In the copy, keep the lines from the first line of the material below through the line containing "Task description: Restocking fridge" exactly as they are, and include no pictures.

==== INFORMATION SHOWN ====

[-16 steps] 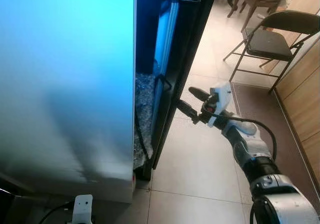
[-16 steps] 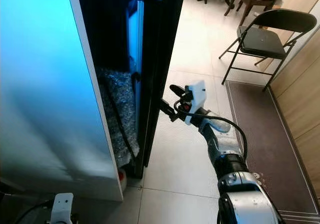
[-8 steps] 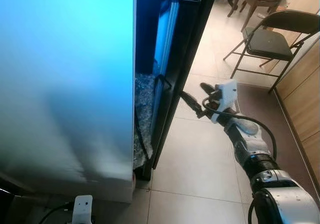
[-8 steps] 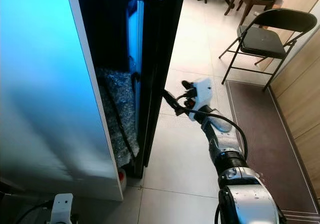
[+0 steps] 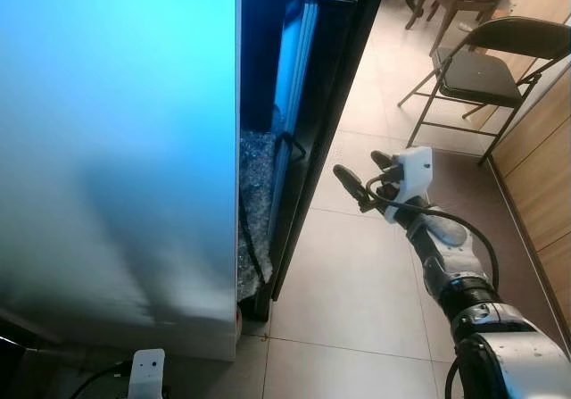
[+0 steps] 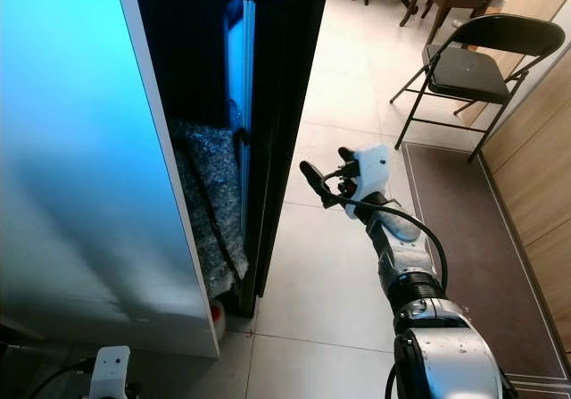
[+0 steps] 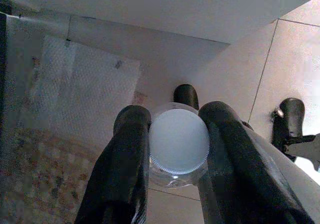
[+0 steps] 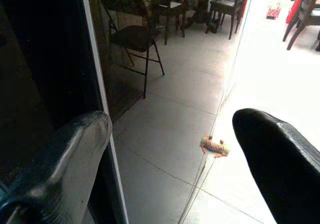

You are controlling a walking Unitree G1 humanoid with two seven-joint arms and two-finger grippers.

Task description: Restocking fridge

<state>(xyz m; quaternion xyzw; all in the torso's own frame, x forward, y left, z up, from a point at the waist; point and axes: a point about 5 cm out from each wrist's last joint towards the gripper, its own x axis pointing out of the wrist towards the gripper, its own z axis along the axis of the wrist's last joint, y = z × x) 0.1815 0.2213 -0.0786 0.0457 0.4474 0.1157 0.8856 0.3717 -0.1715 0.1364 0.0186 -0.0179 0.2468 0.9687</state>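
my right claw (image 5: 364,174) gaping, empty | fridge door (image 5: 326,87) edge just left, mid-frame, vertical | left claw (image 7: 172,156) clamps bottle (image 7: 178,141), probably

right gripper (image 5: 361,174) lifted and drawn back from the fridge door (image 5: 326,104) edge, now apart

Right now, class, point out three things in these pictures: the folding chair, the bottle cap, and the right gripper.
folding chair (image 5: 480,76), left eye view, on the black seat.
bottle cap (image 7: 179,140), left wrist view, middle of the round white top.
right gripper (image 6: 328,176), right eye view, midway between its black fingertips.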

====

- SOLUTION TO THIS EXERCISE:
[-16 steps] 
[-16 steps] 
[-8 steps] 
[-8 steps] 
[+0 steps] 
[+0 steps] 
[+0 steps] 
[+0 steps] 

You are controlling a walking Unitree G1 humanoid with two seven-joint arms and two-finger grippers.

Task description: Restocking fridge

The response is finished.